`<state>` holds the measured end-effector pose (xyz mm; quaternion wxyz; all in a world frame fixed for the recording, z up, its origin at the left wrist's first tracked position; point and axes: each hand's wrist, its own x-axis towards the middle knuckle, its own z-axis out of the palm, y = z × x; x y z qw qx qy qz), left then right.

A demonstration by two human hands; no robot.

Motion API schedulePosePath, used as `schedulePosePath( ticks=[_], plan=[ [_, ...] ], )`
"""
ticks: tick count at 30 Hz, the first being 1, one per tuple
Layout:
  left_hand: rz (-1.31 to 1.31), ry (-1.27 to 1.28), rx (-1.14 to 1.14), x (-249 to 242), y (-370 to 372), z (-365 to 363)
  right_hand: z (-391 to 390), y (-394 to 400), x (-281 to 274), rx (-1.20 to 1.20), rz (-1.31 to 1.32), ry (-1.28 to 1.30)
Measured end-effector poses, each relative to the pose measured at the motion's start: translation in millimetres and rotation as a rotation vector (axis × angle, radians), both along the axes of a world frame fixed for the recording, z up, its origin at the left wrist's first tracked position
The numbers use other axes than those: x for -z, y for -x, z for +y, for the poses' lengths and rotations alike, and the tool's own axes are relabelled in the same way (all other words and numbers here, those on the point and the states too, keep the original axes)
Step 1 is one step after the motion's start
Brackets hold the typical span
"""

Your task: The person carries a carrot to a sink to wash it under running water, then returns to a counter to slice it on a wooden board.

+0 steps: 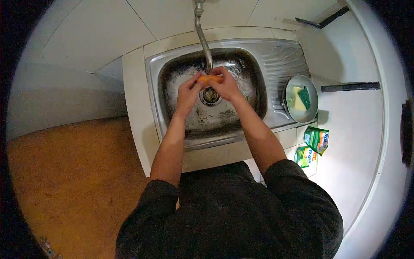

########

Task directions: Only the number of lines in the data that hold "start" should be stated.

Written response: 2